Cosimo Preite e l’orchestra del liceo musicale diretta da Francesco Muolo

PARABITA. Note, emozioni, e tanta creatività hanno caratterizzato l’ottava edizione di Art happening intitolata “La forma dei sogni-progetti e realtà”, organizzata dall’Istituto d’istruzione superiore “Giannelli” nella serata dello scorso 12 giugno, al Teatro Italia di Gallipoli. Ormai è consuetudine dello stesso liceo coreutico, artistico e musicale valorizzare il percorso, non solo scolastico, dei propri allievi. Con le sue sedi di Parabita, Gallipoli, Casarano e Alezio, la scuola diretta da Cosimo Preite cerca di condividere con il territorio, gli esiti didattici di tutte le attività svolte durante l’anno, facendo esprimere il talento dei suoi alunni attraverso il sublime mezzo dell’arte.

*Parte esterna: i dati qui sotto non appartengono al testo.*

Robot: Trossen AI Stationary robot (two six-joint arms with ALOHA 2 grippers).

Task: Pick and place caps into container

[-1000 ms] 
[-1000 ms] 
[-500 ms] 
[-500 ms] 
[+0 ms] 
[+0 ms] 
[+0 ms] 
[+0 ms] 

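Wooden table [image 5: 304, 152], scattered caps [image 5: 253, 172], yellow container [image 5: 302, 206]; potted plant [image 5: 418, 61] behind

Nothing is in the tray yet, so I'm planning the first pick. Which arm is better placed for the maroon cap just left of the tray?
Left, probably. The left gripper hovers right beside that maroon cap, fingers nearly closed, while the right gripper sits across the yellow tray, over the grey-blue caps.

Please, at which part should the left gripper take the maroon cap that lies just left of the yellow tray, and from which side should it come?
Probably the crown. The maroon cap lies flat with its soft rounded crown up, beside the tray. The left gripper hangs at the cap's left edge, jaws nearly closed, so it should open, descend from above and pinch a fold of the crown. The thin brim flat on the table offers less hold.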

A salire per primi sul palcoscenico sono stati gli studenti del liceo coreutico, con un balletto di danza classica e contemporanea e a seguire una sfilata di abiti in passerella a cura del liceo artistico. Questi piccoli “capolavori”, sono stati designati e realizzati interamente a mano, con stoffe ed accessori creati in laboratorio. A fare da cornice all’evento è stato il concerto sinfonico dell’orchestra dello stesso istituto scolastico sotto la guida del maestro del Conservatorio “Tito Schipa” di Lecce, Francesco Muolo. «La nostra scuola, da sempre si caratterizza come fucina di talenti grazie alla professionalità dei nostri docenti», afferma, soddisfatto, il dirigente Preite.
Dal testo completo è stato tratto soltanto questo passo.